# Aim of the task:
Repeat nothing but the lines below running from the one containing "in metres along" to the one containing "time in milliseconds". Keep both end lines.

# Data for this exercise:
=== Section Start ===

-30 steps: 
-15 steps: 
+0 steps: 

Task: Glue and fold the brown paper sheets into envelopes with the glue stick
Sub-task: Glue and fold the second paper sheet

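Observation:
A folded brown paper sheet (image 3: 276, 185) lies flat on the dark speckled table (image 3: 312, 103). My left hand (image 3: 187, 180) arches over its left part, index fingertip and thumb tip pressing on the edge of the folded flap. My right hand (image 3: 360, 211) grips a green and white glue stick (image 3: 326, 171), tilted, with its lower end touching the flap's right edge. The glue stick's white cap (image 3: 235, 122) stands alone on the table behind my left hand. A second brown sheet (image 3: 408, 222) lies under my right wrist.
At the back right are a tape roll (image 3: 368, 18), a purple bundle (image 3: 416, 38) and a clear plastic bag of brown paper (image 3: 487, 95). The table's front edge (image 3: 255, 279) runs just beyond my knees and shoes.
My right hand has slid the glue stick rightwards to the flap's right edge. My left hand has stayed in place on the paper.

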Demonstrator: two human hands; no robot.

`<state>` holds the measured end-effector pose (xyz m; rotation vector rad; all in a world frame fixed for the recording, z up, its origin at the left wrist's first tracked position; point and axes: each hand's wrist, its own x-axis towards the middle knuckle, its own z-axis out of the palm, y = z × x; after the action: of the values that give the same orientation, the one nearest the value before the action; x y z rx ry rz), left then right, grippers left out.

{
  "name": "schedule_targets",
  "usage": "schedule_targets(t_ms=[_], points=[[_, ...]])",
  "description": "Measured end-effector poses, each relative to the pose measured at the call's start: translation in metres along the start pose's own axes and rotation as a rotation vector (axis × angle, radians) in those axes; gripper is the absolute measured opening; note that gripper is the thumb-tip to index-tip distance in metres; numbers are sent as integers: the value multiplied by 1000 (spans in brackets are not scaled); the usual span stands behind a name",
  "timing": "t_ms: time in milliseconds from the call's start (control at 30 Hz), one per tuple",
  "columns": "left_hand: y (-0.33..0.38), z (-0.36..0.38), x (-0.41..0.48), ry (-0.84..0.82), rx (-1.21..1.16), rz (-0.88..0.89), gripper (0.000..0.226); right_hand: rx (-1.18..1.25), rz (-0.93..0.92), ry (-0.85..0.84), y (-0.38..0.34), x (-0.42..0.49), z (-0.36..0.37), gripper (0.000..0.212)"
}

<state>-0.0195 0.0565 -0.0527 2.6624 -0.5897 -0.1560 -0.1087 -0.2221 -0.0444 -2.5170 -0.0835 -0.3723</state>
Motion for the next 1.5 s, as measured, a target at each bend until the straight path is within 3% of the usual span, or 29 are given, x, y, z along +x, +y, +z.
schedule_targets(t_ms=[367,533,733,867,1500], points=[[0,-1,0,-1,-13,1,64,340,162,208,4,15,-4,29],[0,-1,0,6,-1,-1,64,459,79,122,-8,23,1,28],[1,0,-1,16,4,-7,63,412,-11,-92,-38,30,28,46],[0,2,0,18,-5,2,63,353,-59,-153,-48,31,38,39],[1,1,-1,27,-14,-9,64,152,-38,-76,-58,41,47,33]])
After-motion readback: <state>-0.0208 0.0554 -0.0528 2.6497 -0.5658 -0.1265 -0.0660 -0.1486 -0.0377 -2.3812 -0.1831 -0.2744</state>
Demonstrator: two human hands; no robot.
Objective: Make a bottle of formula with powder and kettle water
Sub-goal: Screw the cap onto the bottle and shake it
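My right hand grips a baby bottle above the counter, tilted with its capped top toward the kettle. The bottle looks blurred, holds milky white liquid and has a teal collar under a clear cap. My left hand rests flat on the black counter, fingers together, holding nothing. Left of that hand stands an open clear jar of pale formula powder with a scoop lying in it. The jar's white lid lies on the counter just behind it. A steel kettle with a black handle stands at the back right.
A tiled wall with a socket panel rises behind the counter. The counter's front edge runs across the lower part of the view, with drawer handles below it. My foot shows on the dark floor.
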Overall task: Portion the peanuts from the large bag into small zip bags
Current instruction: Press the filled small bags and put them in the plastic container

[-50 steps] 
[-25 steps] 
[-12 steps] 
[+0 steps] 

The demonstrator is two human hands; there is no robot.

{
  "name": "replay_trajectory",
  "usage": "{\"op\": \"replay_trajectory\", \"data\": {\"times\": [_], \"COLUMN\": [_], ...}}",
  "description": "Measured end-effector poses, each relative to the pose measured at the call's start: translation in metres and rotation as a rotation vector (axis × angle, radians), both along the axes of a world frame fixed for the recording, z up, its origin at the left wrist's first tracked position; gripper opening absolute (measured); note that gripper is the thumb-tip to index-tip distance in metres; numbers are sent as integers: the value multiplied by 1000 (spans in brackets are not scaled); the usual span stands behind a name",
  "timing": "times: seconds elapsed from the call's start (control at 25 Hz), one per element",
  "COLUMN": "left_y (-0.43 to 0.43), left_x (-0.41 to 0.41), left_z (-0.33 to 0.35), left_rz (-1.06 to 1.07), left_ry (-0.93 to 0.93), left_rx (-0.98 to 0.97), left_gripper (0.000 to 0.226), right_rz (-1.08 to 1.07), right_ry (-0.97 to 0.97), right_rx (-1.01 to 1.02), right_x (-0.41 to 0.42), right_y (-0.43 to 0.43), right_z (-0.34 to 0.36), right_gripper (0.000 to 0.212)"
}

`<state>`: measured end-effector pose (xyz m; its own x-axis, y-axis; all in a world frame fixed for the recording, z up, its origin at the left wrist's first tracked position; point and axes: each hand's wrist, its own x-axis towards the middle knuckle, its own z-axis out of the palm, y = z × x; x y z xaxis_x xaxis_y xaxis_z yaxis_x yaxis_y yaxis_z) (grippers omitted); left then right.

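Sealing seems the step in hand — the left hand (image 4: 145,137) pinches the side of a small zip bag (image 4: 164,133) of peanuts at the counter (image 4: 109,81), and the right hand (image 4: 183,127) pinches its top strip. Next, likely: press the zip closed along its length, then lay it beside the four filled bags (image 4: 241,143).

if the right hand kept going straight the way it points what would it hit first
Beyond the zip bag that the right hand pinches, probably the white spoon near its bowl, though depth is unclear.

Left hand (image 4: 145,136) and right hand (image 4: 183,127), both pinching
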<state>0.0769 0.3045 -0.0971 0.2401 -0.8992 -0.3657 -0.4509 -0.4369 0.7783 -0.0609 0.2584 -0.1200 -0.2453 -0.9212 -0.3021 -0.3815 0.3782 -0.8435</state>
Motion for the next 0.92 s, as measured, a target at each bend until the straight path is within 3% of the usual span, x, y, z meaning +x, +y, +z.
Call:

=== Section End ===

# Reply:
  "description": "Measured end-effector poses, each relative to the pose measured at the call's start: translation in metres along the start pose's own axes and rotation as a rotation vector (axis × angle, radians) in those axes; gripper is the absolute measured opening; note that gripper is the thumb-tip to index-tip distance in metres; numbers are sent as integers: the value multiplied by 1000 (spans in brackets are not scaled); the usual span stands behind a name",
  "timing": "t_ms: time in milliseconds from the call's start (control at 30 Hz), one per tuple",

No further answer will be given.